In PBC, cholangiocytes show enhanced proliferative activities together with an increased rate of apoptosis (49, 50). Its course is characterized by a balance between cholangiocyte death and compensatory cholangiocyte proliferation (51). Acetylcholine increases cholangiocyte proliferation via [Ca2+] activation and calcineurin-mediated positive modulation of adenylate cyclase with enhanced cAMP intracellular levels (42). Inhibitory antibodies may have a protective function by reducing cholangiocyte proliferation, fitting with our observation that they occur preferentially in patients with a more benign course of PBC. One of our four patients without therapy lost his inhibitory anti-mAChR3 antibodies in the course of the disease, and this was the only one in this group who had a progressive course. A shift of antigen specificity toward distinct parts of the receptor could go along with a loss of protection and possibly tissue damage. In a mouse model for chronic-inflammatory bile duct disorders the genetic loss of mAChR3 was, indeed, associated with a worse outcome (52).

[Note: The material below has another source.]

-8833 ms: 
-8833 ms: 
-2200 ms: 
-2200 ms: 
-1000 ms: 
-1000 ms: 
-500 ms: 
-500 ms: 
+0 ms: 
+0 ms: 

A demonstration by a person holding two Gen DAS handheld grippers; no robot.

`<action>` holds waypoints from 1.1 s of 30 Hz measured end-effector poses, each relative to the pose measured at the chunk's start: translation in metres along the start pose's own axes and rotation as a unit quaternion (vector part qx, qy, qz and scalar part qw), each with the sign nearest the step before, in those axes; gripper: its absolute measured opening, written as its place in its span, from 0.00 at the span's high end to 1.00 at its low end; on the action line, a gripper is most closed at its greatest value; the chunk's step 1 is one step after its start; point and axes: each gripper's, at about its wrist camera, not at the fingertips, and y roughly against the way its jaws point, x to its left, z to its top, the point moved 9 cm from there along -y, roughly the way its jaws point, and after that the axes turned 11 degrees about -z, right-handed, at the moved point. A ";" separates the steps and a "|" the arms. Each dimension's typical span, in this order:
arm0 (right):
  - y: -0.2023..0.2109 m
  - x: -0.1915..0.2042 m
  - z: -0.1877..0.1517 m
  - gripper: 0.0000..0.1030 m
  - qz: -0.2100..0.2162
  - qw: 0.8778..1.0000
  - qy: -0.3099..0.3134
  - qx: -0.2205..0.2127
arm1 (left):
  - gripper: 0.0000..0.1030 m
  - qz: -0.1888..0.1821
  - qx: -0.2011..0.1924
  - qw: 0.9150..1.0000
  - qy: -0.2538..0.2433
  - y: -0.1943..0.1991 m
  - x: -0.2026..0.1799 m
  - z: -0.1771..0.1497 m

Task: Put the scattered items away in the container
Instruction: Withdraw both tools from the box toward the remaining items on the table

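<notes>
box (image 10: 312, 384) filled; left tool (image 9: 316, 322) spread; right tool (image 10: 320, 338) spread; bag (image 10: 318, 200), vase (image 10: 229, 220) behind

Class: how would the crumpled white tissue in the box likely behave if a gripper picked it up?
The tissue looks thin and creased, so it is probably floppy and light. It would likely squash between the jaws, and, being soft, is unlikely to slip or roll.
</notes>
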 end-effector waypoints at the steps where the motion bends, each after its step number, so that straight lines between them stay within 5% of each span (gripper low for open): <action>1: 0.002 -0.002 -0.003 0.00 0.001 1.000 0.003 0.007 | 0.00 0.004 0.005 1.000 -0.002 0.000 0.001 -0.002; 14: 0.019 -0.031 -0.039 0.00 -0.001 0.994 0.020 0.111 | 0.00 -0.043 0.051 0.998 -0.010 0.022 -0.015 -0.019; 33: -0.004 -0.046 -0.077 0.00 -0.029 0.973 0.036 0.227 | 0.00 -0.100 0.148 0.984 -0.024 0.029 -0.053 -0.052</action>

In general, the response of anti-mAChR3 antibody reactivity to therapy was only marginal with large inter-individual differences, as already described for anti-M2/PDC-2 antibodies. We also did not find a correlation between antibody reactivity and response to therapy. However, we do not yet know whether other external or internal factors may affect antibody reactivity in individual patients. Also, in patients with Sjoegren syndrome, therapy did not influence anti-mAChR3 reactivity (own unpublished observation).

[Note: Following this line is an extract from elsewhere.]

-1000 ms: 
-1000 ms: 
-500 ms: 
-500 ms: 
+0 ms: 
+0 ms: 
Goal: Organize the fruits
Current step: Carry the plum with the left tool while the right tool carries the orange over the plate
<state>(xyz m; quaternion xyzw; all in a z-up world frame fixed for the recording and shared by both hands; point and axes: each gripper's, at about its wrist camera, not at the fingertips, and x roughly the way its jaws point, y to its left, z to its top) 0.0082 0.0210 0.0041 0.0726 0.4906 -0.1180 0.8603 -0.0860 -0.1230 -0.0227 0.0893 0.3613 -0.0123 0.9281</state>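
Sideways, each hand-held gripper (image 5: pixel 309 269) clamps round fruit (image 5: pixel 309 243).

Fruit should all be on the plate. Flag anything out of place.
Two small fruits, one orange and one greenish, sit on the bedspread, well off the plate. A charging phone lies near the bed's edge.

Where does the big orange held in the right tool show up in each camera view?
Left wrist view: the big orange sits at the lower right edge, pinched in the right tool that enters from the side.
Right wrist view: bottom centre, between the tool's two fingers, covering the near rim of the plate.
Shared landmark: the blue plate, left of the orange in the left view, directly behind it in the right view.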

Although there was a clear effect of the antibodies on mAChR3-function, proliferation of the TFK-cells was hardly influenced. However, it has been shown that only proliferating, but not quiescent cholangiocytes, are influenced in their functions by neuropeptides and neurotransmitters. In our “model,” we used cell lines from tumors that may be already altered in their proliferative response, and this may explain why we observed an inhibition of the mAChR3 by antibodies in PBC sera, but no effect on the proliferative response. In this respect, cholangiocytes isolated from biopsies of PBC patients might be of interest. The existence of functional autoantibodies in PBC interfering with neurotransmitters and their receptors with transporter molecules or with apoptosis molecules would possibly provide a link between autoimmunity and cholangiocyte alteration in PBC (53).

In the present study, we found that immunoglobulins derived from patients' sera inhibited the carbachol-induced M3R activity on CHO- or TFK-1 cells, i.e., they have an antagonistic effect. Data in the literature are rather inconclusive showing either agonistic or antagonistic effects of patients' sera (10, 27, 32, 33, 54, 55). Differences in experimental conditions, especially with regard to the systems used to demonstrate binding of anti-M3R to the muscarinic receptors, may play a major role for those discrepancies (9), as already known from the demonstration of antibodies to the nicotinic receptor in myasthenia gravis (2). Furthermore, differences in autoantibody titers, isotypes of autoantibodies, duration, and severity of the patients' disease states may play a role. It was also shown that Sjoegren syndrome-like disease may be dependent on anti-M3R autoantibodies of a specific isotype, i.e., IgG1.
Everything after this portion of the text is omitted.